Exact copies of the lines below are the goal; any images in them are dropped.

Stored data Start Marker

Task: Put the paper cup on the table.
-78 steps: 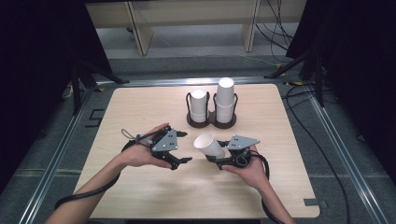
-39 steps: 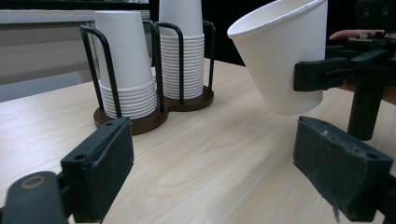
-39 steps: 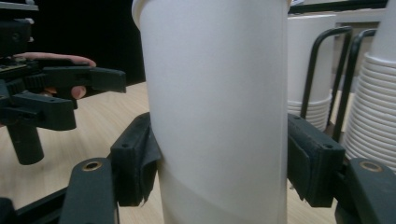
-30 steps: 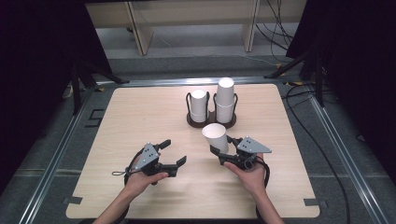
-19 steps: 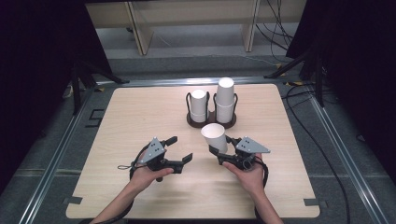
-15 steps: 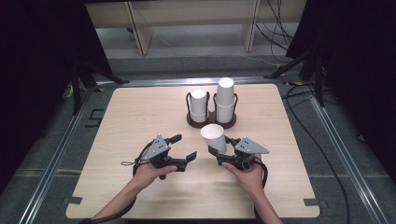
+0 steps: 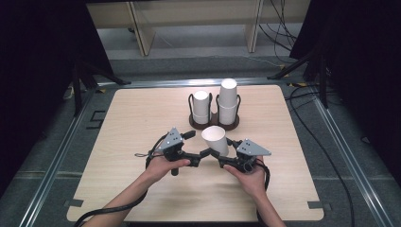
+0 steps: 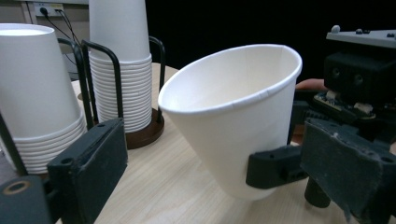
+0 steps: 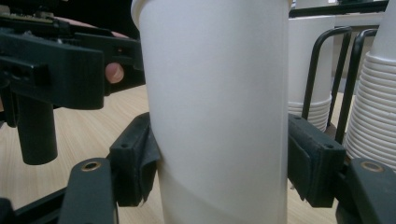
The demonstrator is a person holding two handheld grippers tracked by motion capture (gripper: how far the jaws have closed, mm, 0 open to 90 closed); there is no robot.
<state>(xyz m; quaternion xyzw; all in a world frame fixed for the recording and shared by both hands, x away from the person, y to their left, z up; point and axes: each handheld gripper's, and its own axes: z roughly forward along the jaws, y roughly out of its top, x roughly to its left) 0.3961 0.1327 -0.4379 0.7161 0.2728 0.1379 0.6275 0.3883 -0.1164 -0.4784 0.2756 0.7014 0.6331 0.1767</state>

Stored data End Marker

## Output for this task:
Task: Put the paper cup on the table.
-78 steps: 
-39 steps: 
-39 steps: 
-30 steps: 
-19 steps: 
-15 steps: 
+0 steps: 
+0 steps: 
+0 steps: 
The demonstrator is a person holding two handheld grippers tracked by motion capture (gripper: how far the jaws have closed, mm, 0 open to 90 closed); there is no robot.
<state>(xyz m; quaternion xyzw; all in a world frame fixed for the recording and shared by both hands, x away from the person, y to their left, z up; point and axes: each handheld gripper's, and its own axes: z roughly forward along the jaws, y roughly out of its top, x roughly to its left) 0.3961 0.1327 -0.4379 0.7161 0.2728 0.1379 0.6275 0.3883 -0.1164 -0.4784 0.2756 0.7014 0.6331 0.1767</state>

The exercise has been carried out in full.